Exercise and Express
Exercise can be a great way to expel your anxiety symptoms, both short term and long term. As well as benefiting your physical health, your mental health can be boosted greatly. Some studies have shown that regular exercise can work as well as medication for people with anxiety. It helps to reduce symptoms like depression and sleep apnea and can have long-lasting effects. One exercise session can help suppress symptoms for hours, so a regular schedule can help to reduce them over time. Verbal expression is another way to battle your anxiety. People who suffer anxiety from large crowds or from speaking in public can battle this head on. You can let your creative side out through spoken poetry, drama performances or even joining a debate team in school. This will help you to overcome any anxiety symptoms and improve your social skills.
Focus on Relaxation
You cannot fight anxiety successfully without letting go of the negative thoughts that surround it. Relaxation exercises can help you to clear your mind of worries. But, relaxation may be unnatural to someone with anxiety and so you will need to work your way through this. Practice exercises such as meditation for a small time every day. This will help you to expel thoughts of your anxiety over time. Don’t expect results quickly, it’s a process that takes time to become second nature and to begin to work.
Try learning some breathing exercises for when you feel your anxiety symptoms coming on.
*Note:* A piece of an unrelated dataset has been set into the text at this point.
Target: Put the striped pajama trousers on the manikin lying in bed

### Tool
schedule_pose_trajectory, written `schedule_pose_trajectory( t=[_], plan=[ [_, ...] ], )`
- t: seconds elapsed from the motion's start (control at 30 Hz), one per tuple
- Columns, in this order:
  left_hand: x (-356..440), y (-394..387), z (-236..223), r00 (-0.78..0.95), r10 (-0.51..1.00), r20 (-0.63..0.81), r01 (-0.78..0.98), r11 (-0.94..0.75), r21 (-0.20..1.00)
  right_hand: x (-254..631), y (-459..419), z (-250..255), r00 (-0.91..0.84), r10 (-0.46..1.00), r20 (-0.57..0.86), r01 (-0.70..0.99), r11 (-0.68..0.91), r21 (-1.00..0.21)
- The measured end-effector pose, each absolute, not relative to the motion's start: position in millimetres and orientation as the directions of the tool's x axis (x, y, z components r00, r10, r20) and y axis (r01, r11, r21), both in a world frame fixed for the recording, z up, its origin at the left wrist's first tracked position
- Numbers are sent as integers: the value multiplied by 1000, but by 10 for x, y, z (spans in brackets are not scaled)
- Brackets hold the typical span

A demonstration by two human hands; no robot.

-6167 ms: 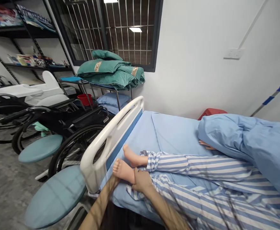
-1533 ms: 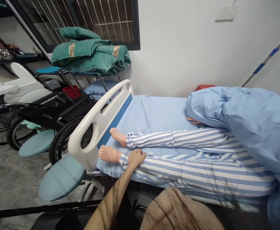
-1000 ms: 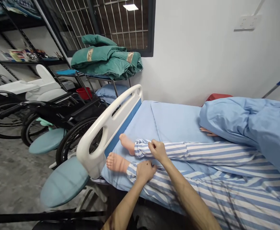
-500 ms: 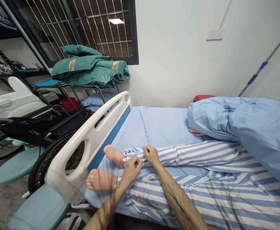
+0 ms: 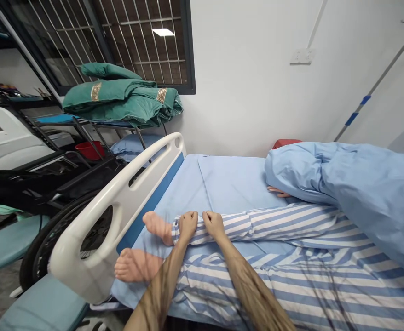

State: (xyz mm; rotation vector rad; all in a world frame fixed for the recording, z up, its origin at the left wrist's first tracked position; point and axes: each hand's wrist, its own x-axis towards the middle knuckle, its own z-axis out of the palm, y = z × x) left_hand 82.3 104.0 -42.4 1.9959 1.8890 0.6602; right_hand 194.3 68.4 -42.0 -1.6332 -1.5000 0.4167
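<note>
Both my fists are at the far leg of a lying figure with mannequin-like feet, which wears blue-and-white striped trousers [image 5: 278, 220]. My left hand [image 5: 188, 225] is closed on the lower shin, close to the trouser cuff. Just to its right my right hand [image 5: 213, 224] is closed too, knuckles up, at the top of the same leg. I make out no cloth or object in either fist. Left of my hands the far foot [image 5: 158, 227] and the near foot [image 5: 137, 265] are bare. The near trouser leg [image 5: 209, 280] passes under my forearms.
A white bed footboard [image 5: 119, 188] stands left of the feet. A blue quilt [image 5: 354, 184] covers the figure's upper part, with fingers [image 5: 278, 191] showing under its edge. A wheelchair wheel [image 5: 36, 248] is beyond the footboard. Folded green quilts [image 5: 126, 101] lie below the window.
My left hand has moved up and away from me, from between the legs onto the far shin, level with my right hand. The view has shifted slightly.
</note>
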Motion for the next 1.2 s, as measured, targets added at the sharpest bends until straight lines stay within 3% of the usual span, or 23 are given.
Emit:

For example, if you are in public or about to make a speech and you can feel an anxiety attack coming on try focusing on regulating your breathing. Most people don’t know this, but you can actually alter the way you breathe. People with anxiety tend to take faster breaths and take in more oxygen than they need. This is called ‘hyperventilation’ which can be a sign of an anxiety attack. But, you can retrain your body to breathe in a healthier way and help prevent the symptoms of anxiety. Take time each day to force yourself to breathe slowly. It will be hard but taking full breaths and breathing out slowly can make this become a habit for your body.
Therapy for Anxiety
If you struggle to manage your anxiety, or can’t recognise its source, therapy for anxiety can be very helpful. In therapy, you will get personal help and advice, suited to the specific symptoms and triggers you are facing. As well as being private, therapists provide no judgement, making it easier for you both to work out the source of your anxiety. As well as starting you on the road to recovery, therapy provides the support and assistance you need throughout your journey.
Therapy for anxiety may be what you need to gain the confidence to face your fears and tackle your symptoms. By being honest and open with your therapist, they can provide the advice that no one else can. Even if speaking to strangers causes your anxiety, contacting a therapist is a great first step. Making a decision like this can change your life.